These threads are bonkers, so much mud slinging, so little content,
The tax credit system works like this:
Providing you work 16 hours per week, you get £3870 as a single parent or couple.
In addition, you get £545 for having children, plus £2690 per child.
If you or your child(ren) is disabled, there is extra money.
Everyone is entitled to this, but it gets withdrawn.
Tax credits get withdrawn when you earn over £6420 per year, at a rate of 41%.
You pay income tax when you earn over £8105 per year, and national insurance when you earn over £146 per week (£7592 per year).

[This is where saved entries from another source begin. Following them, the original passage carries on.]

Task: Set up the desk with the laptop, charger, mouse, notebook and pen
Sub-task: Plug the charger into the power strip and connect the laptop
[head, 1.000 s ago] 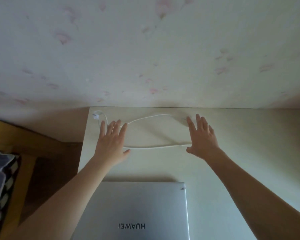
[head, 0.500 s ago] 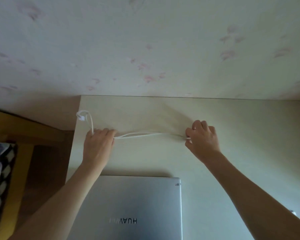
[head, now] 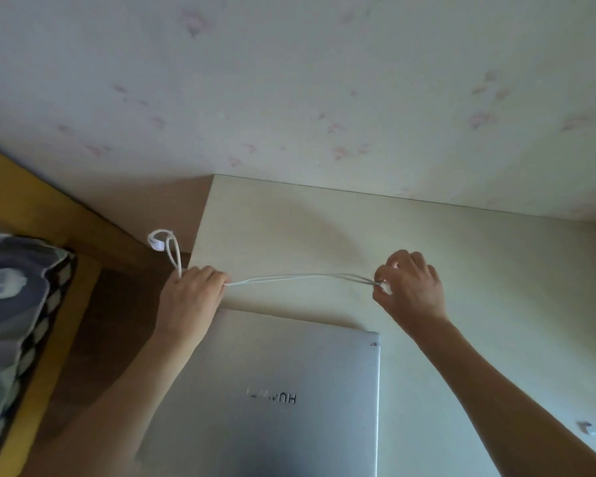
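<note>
A white charger cable (head: 300, 278) runs doubled between my two hands, just above the pale desk (head: 496, 270). My left hand (head: 190, 297) grips its left end at the desk's left edge, and a loop with a white plug (head: 159, 243) sticks up beyond the fist. My right hand (head: 410, 290) pinches the cable's right end, with a small white piece showing at the fingertips. A closed silver laptop (head: 283, 401) lies on the desk close to me, under my left forearm.
A wall with faint pink marks (head: 324, 98) stands right behind the desk. A patterned cushion (head: 14, 304) on a yellow wooden frame (head: 49, 208) sits to the left, past a brown floor gap. A small grey object (head: 585, 427) lies at the desk's right.
Both hands went from lying flat and open over the loose cable loop to closing on it. They have drawn it into a straight doubled line and lifted it slightly; the view shifted left.
</note>
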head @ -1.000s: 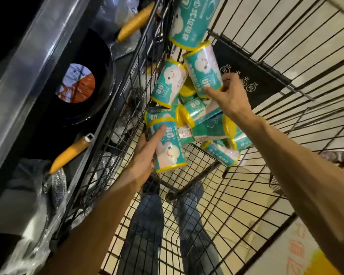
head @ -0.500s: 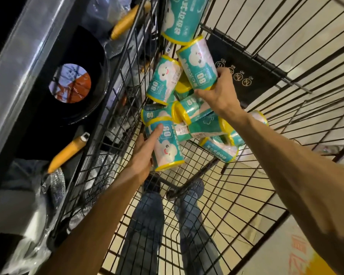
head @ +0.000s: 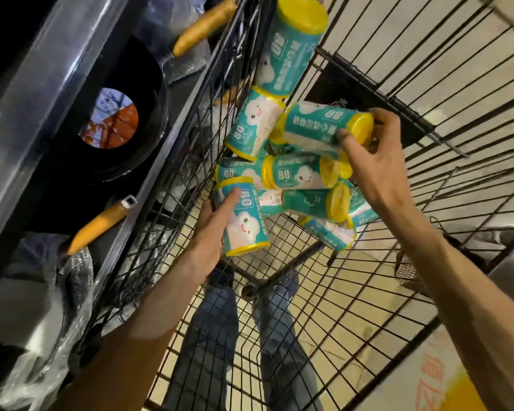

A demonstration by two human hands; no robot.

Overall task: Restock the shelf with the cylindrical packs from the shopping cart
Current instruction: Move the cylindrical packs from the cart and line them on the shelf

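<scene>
A pale tiled floor (head: 318, 295) shows through the black wire shopping cart (head: 353, 315), which stands just beside a dark shelf (head: 42, 93) holding black pans (head: 131, 120) with orange handles. Teal cylindrical packs (head: 303, 173) with yellow caps lie heaped in the cart's far corner. The left hand (head: 211, 229) reaches in from below, fingers wrapped round an upright pack (head: 247, 223) at the near edge of the heap. The right hand (head: 371, 161) comes from the right, its fingers gripping the capped end of a pack lying sideways (head: 318, 126) atop the pile.
</scene>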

Income tax is 20% and national insurance is 12%.
The national minimum wage is £6.19/hour, and therefore someone working 16 hours per week would earn £5150.08 in wages.

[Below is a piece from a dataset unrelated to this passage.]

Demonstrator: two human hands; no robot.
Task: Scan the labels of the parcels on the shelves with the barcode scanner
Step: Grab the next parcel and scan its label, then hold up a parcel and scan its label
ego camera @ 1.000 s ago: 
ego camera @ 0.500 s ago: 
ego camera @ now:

On top of that they would get £3870 in working tax credit, so effectively you take home not £6.19/hr, but £10.84/hr.
On £5150.08 you pay no income tax and no NI, and no tax credits are taken off you.
If you earn over £6420, as mentioned, they start to take the tax credits away, at 31%
On NMW this would be over 20 hours per week.

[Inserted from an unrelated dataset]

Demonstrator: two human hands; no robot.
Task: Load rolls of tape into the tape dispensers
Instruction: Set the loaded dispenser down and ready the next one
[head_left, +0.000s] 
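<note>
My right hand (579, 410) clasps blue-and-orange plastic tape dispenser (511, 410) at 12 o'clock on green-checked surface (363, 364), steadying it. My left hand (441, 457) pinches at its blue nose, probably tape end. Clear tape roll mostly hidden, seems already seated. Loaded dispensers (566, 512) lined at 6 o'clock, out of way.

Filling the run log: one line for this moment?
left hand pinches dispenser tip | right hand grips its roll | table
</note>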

So on NMW, effective rates of pay with 1+ children:
Hours 0-16: £10.84 per hour
Hours 16-20: £6.19 per hour
Hours 20-23.5 £4.27 per hour
Then you start paying income tax, which is 20% as mentioned, so, effective tax rate is 51%:
Hours 23.5-25.5: £3.03 per hour
Then NI kicks in, so you are up to 63% 'tax':
Hours 25.5-30: £2.29 per hour
At 30 hours per week, they chuck another £790 of working tax credit at you.
So you've then got a choice:
16 hours per week NMW = £9,020.08 net (£10.84/hour, effective net)
30 hours per week NMW = £12,387.43 net (£4.63/hour effective marginal hourly rate above 16 hours per week)
Beyond 30 hours you lose more tax credits and there are no further bonuses, so the picture gets worse.
Also you get Housing Benefit, Council Tax Benefit, free school meals, and many other things that can make it irrational to work more hours.
It is of course hideously complicated, and a major deterrent to working more hours, because the net impact on your circumstances can be negative - you wouldn't more hours if it was going to make you no better off. Of course this tends to trap people in jobs with no prospects, but that's always going to be an issue when you pay any kind of means-tested benefits.
As I understand it the alternative is a citizens income scheme where each person is paid £x,000 per year, regardless of income. I believe this is a Green Party policy. If you work, you do not lose any of this, so there is no benefits trap as such.